From that perspective, the swift sell-off in risk assets is largely justified, according to Matt King, global head of credit strategy at Citigroup Inc.

“Rising credit problems would drive equity valuations lower still,” he wrote in a note. “The risk that missed payments start to create a cascade of credit defaults seems quite high. At the very least, the likelihood of companies and countries coming out of this with a great deal more debt than they went into it has gone up.
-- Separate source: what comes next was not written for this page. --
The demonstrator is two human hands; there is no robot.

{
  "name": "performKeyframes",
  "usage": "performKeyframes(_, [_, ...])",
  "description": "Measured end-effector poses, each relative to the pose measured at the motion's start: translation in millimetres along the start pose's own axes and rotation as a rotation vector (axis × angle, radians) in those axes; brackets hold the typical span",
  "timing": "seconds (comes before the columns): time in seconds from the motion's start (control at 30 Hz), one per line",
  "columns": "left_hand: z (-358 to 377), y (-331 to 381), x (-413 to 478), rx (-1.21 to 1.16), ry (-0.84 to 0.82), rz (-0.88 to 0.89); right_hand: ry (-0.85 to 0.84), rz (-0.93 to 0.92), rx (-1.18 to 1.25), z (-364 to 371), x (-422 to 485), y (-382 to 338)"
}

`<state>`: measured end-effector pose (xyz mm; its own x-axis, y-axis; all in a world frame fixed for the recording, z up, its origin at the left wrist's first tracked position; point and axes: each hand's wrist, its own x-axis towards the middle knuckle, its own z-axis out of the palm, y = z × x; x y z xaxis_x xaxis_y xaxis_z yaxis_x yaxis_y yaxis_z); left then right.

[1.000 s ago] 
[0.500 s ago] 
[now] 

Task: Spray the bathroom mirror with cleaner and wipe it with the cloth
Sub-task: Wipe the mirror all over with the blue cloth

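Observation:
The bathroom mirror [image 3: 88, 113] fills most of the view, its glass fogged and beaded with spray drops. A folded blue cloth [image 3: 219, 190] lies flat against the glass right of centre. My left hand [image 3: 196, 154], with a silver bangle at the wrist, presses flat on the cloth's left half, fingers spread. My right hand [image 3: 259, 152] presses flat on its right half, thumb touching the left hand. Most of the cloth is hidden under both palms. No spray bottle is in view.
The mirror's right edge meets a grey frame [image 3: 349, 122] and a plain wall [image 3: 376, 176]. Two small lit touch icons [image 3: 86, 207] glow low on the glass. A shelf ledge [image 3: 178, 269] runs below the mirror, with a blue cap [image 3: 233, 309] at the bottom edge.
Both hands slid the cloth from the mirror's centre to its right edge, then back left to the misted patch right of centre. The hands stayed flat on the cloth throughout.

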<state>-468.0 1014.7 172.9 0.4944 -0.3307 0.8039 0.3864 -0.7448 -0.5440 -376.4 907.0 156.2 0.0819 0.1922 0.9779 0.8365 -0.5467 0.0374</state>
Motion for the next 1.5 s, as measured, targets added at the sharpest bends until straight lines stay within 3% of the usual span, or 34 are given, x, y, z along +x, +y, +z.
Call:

Investors are already responding to this very rationally.”

An extraordinary market rout is testing one view held on Wall Street last year that already-expensive safe havens would struggle to live up to their label when the next crisis hits.

But in this 2020 crash, the most crowded stocks -- such as low-volatility names -- have outperformed in the market and may continue to “with no nadir to this crisis in sight,” Citi strategists including Hong Li wrote in a note.

Credit Cracks Spur Historic Moves in Systematic Stock Trades

Even on Monday, when the S&P 500 rallied 6% and bonds slid on America’s stimulus proposal, minimum-volatility stocks -- which typically overlap with bond proxies -- surged to the highest since 2016 versus the overall market, according to MSCI indexes.

Meanwhile, a factor that bets on firms with the highest profit margins has posted a 4.7% gain over the 10 trading days to Tuesday, the highest since 2001, as investors herd into the strongest names.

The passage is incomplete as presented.